» **EXERCISE DATA**
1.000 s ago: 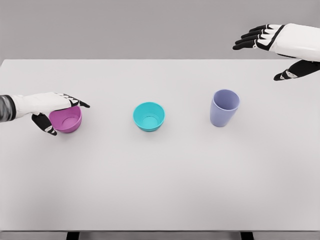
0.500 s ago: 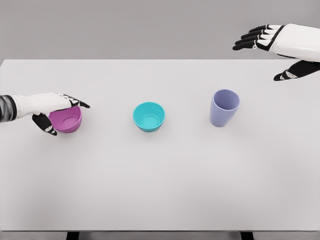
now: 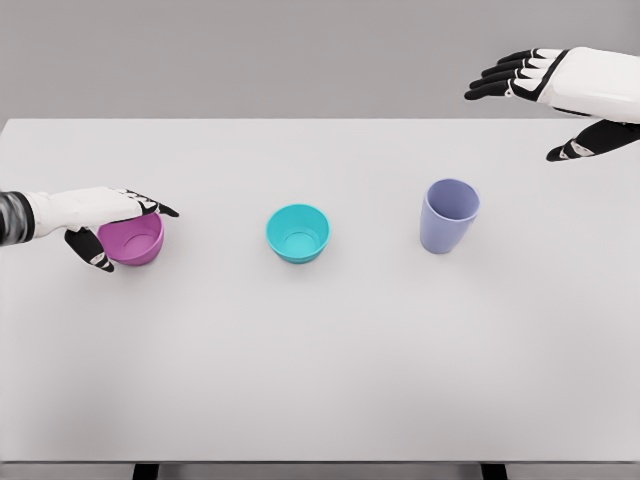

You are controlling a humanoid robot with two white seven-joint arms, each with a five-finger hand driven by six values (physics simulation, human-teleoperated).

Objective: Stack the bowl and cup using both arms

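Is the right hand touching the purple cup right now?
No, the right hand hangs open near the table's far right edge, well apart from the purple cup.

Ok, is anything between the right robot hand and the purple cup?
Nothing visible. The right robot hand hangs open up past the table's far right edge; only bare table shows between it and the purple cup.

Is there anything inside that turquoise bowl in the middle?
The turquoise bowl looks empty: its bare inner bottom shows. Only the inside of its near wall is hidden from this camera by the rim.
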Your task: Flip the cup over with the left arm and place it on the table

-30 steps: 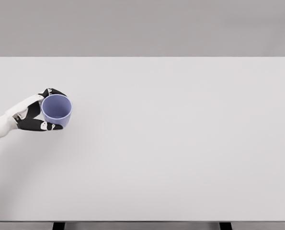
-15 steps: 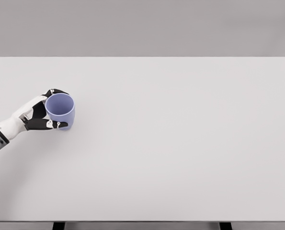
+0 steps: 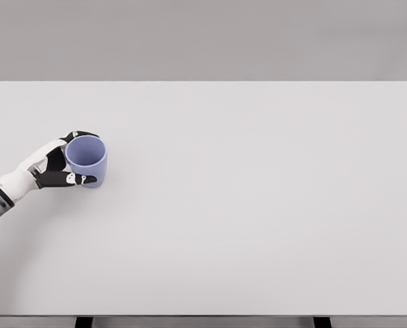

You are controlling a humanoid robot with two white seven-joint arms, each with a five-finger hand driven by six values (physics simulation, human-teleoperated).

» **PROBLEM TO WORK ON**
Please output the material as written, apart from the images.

» **WRITTEN SOLUTION**
1.000 s ago: 
0.500 s ago: 
now: 

You are controlling a humanoid robot with two white seven-joint arms, each with a five-finger hand driven by six values (physics simulation, human-teleoperated).

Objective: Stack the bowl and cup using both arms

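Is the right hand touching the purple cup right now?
No, the right hand hangs open near the table's far right edge, well apart from the purple cup.

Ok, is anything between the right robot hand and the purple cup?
Nothing visible. The right robot hand hangs open up past the table's far right edge; only bare table shows between it and the purple cup.

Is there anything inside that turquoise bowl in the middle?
The turquoise bowl looks empty: its bare inner bottom shows. Only the inside of its near wall is hidden from this camera by the rim.
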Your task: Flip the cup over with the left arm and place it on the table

-30 steps: 
-15 steps: 
+0 steps: 

You are controlling a humanoid robot with two white seven-joint arms, each with a five-finger hand driven by six values (physics simulation, human-teleoperated).

Work on this exercise is finished, so nothing remains.